▶ _TASK REQUIREMENTS_
When you reproduce the listing, keep every word as it is and drop the pictures.

*** Begin section ***

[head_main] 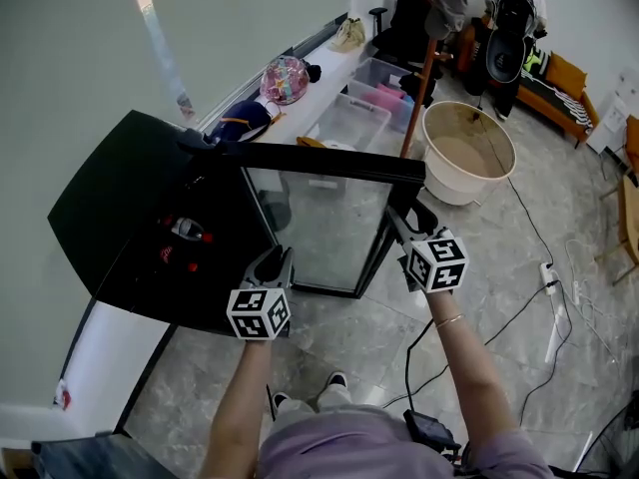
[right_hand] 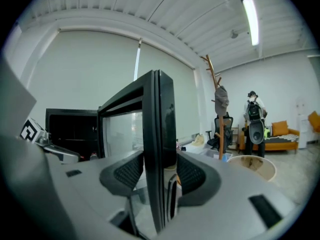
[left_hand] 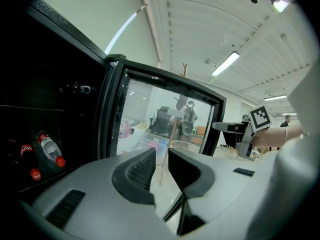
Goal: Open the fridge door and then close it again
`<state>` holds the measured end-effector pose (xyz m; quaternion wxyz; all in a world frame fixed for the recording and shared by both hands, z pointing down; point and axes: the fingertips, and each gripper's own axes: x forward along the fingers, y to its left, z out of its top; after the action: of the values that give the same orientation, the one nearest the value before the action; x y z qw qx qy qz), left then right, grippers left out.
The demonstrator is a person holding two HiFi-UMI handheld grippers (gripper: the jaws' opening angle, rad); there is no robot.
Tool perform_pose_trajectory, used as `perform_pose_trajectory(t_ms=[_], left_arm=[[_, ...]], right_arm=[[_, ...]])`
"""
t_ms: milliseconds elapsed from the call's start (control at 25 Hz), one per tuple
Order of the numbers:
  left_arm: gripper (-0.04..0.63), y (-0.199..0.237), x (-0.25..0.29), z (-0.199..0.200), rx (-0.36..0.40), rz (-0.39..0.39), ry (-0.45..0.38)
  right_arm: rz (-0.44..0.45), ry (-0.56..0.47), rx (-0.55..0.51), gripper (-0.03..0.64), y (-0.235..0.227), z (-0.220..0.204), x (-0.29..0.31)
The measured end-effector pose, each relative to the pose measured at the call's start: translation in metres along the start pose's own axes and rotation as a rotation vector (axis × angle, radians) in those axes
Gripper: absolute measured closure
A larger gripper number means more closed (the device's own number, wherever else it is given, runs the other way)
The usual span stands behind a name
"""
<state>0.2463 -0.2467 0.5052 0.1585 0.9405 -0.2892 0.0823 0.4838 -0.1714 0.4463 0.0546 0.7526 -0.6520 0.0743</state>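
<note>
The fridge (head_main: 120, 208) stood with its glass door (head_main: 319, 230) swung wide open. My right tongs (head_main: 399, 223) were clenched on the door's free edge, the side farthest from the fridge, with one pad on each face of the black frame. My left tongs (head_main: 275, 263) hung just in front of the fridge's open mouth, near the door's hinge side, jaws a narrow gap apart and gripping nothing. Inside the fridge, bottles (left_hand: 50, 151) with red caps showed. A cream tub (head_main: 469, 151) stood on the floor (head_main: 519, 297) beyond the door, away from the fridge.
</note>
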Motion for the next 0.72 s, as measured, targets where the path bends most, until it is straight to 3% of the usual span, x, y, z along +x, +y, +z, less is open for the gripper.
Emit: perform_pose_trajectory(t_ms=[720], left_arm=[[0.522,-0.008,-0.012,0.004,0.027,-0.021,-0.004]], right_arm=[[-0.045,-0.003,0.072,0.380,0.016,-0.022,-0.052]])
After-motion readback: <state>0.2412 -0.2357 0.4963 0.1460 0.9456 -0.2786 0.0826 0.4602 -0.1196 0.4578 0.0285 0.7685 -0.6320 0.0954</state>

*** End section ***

▶ _ANSWER AREA_
[head_main] 
[right_hand] 
[left_hand] 
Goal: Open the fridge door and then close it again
`<state>` holds the measured end-effector pose (xyz m; quaternion wxyz; all in a world frame fixed for the recording and shared by both hands, z pointing down; point and axes: the fingertips, and each gripper's own axes: x forward along the fingers, y to its left, z out of its top; after the action: of the values that give the same orientation, the one nearest the value before the action; x y z qw qx qy qz), left then right, grippers left out.
The demonstrator is a person holding two HiFi-UMI handheld grippers (gripper: the jaws' opening angle, rad); there is no robot.
Tool perform_pose_trajectory, used as `perform_pose_trajectory(t_ms=[_], left_arm=[[_, ...]], right_arm=[[_, ...]])`
"""
t_ms: milliseconds elapsed from the call's start (control at 25 Hz), one per tuple
Order of the numbers:
  left_arm: gripper (-0.04..0.63), y (-0.199..0.237), x (-0.25..0.29), z (-0.199..0.200), rx (-0.36..0.40), rz (-0.39..0.39), ry (-0.45..0.38)
  right_arm: rz (-0.44..0.45), ry (-0.56..0.47), rx (-0.55..0.51), gripper (-0.03..0.64), y (-0.235..0.227), z (-0.220..0.204), x (-0.29..0.31)
The measured end-effector pose, each relative to the pose measured at the call's start: translation in metres along the start pose's own axes and rotation as a rotation vector (axis × angle, radians) in those axes
Gripper: absolute measured closure
A larger gripper number means more closed (the device's own number, wherever else it is given, runs the other way)
The usual span stands behind a name
"""
<state>0.2463 -0.2467 0.5052 0.1585 0.9405 -0.2892 0.0823 0.4838 -0.1714 0.4463 0.0546 0.7526 -0.6520 0.0743</state>
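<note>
The fridge (head_main: 120, 208) stood with its glass door (head_main: 319, 230) swung wide open. My right tongs (head_main: 399, 223) were clenched on the door's free edge, the side farthest from the fridge, with one pad on each face of the black frame. My left tongs (head_main: 275, 263) hung just in front of the fridge's open mouth, near the door's hinge side, jaws a narrow gap apart and gripping nothing. Inside the fridge, bottles (left_hand: 50, 151) with red caps showed. A cream tub (head_main: 469, 151) stood on the floor (head_main: 519, 297) beyond the door, away from the fridge.
</note>
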Motion for the next 0.72 s, as measured, targets where the path bends most, until it is straight to 3% of the usual span, x, y, z along +x, +y, +z, less is open for the gripper.
Emit: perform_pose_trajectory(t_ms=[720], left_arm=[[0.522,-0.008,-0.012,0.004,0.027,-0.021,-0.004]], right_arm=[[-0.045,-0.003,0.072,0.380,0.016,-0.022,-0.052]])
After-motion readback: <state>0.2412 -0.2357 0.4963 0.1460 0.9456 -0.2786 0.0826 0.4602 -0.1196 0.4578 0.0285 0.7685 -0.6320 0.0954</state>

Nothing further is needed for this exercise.